* **Recorded data**
========================================

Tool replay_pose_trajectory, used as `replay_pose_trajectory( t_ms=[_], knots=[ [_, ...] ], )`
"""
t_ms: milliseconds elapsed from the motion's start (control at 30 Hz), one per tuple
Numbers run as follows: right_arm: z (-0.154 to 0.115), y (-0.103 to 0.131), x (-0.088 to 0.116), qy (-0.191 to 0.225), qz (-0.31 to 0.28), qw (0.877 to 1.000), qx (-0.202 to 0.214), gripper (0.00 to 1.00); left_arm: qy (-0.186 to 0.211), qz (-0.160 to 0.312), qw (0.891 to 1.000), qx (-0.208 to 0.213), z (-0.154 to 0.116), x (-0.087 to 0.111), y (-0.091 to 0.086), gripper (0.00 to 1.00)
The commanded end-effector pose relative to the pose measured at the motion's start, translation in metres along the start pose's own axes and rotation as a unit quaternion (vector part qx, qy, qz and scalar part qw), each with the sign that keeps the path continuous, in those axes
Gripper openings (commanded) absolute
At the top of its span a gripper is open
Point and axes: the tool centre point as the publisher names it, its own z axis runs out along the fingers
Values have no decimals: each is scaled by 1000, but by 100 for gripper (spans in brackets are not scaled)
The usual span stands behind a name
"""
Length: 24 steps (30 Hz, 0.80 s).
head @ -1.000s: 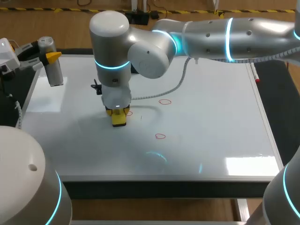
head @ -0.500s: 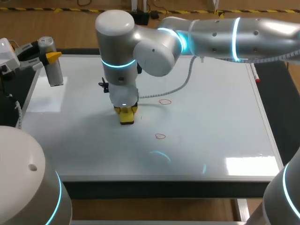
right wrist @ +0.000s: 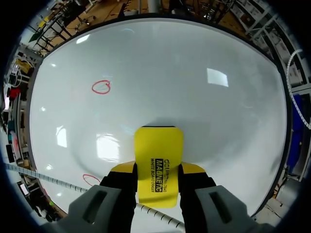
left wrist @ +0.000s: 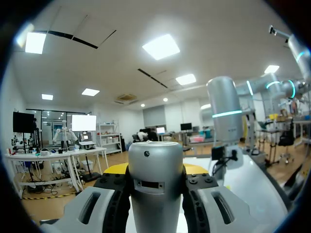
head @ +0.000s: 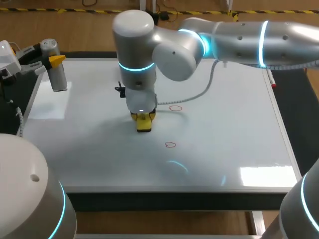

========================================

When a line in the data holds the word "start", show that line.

* **Exercise result**
t_ms: milliseconds elapsed from the motion's start (control at 30 Hz), one per tuple
The commanded end-effector pose relative to the pose measured at the motion's start, translation in metres along the start pose's own axes and rotation as a unit quaternion (vector part qx, qy, qz and scalar part qw), each with the sign that keeps the path continuous, in those axes

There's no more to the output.